We actors live in such a conundrum. We chose a profession where our craft requires us to be the art that's on display. A painter, sculptor, poet, and other similar forms of art that are consumed by the public, can personally stand apart from the work they put out. We as actors cannot. We're it. Yet to really do our work well, we also must learn to step away from it. Therein lies the conundrum. How does an actor successfully allow the story they're telling to be front and center, without that nagging self-consciousness of the awareness of being seen creeping in? It's my belief that this is what Stanislavsky, and others before and after him, were in search of. They knew that an individuals default mode was, to put it in the words of Laurence Olivier when Dustin Hoffman asked why he thinks they chose this profession, Olivier replied… “Look at me, look at me, look at me.”

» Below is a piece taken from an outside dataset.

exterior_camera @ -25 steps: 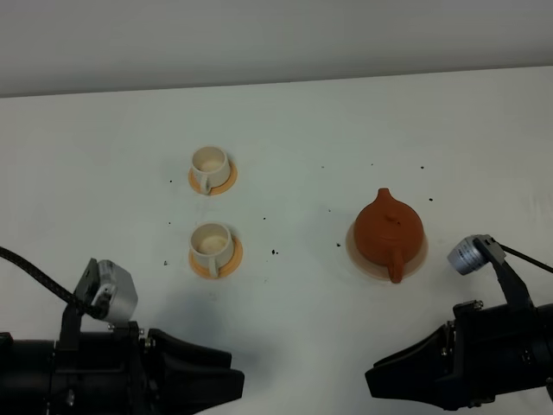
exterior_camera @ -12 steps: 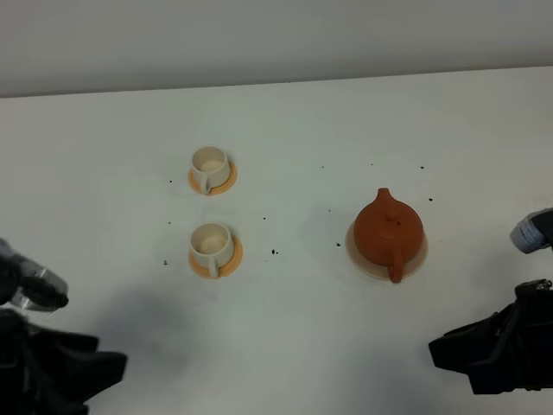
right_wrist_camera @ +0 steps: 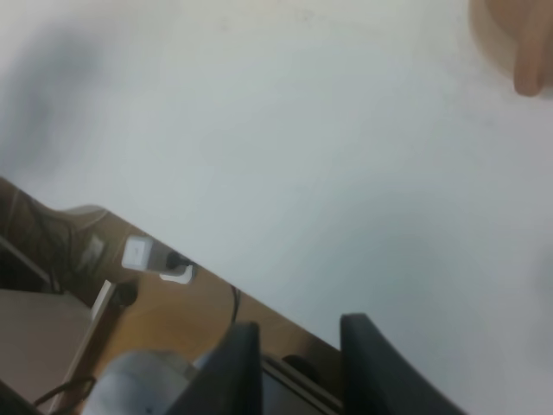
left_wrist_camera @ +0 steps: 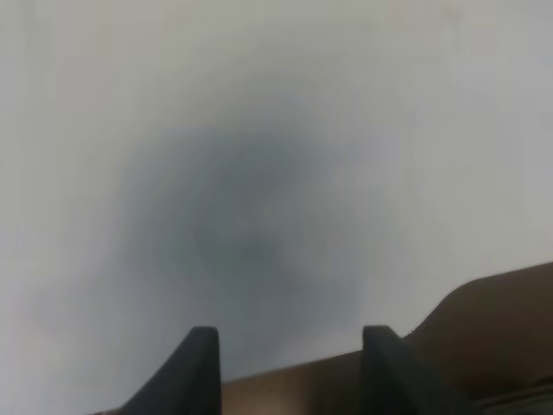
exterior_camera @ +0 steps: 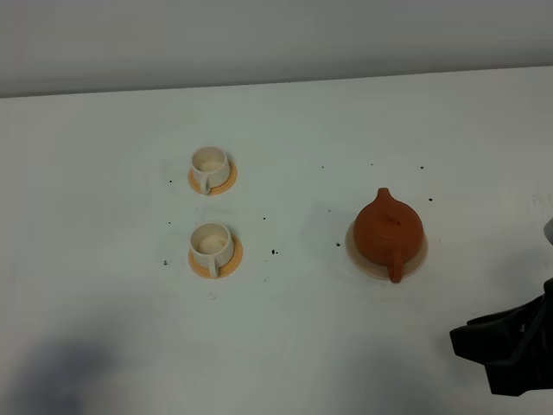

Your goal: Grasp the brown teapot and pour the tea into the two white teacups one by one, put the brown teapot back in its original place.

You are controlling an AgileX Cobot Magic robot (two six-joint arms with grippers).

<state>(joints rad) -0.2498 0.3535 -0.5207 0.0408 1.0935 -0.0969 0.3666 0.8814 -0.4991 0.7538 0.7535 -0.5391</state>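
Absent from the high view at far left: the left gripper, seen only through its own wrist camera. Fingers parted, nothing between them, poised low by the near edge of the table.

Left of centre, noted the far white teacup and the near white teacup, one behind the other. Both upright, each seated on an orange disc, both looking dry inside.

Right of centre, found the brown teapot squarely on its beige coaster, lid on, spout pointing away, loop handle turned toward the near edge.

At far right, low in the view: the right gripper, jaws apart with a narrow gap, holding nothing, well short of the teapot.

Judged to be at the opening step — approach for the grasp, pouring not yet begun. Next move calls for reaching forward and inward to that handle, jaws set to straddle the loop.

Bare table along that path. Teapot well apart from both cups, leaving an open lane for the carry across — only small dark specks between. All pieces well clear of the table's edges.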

To a degree Olivier was right. That is the impetus that propels us to become actors. We want to be seen. Perhaps more to the point, there is something inside us that needs to be seen. But just like a sculptor needs an unshaped pile of clay, or a slab of jagged marble to begin to create with, we need our messy, egotistical selves to start our journey as actors. Why? The Sufi poet Rumi said of love… “Your task is not to seek for love, but merely to seek and find all the barriers within yourself that you have built against it.” This is what the journey of an actor is. To seek and find all the barriers within themselves that they’ve built against becoming fully vulnerable, fully unself-conscious, fully accessible. There is something within an actor that first starts with a desire to find out who it is they are as individuals. If they keep on that path, then that slowly begins to transform into a deeper understanding of the overall human experience of being alive. Once there, the actor can allow themselves to become a sort of empty vessel. A writer can then pour the world they created into that vessel with confidence that the characters they’ve written will show up in all their glory. We as actors must honor the story the writer desires to tell.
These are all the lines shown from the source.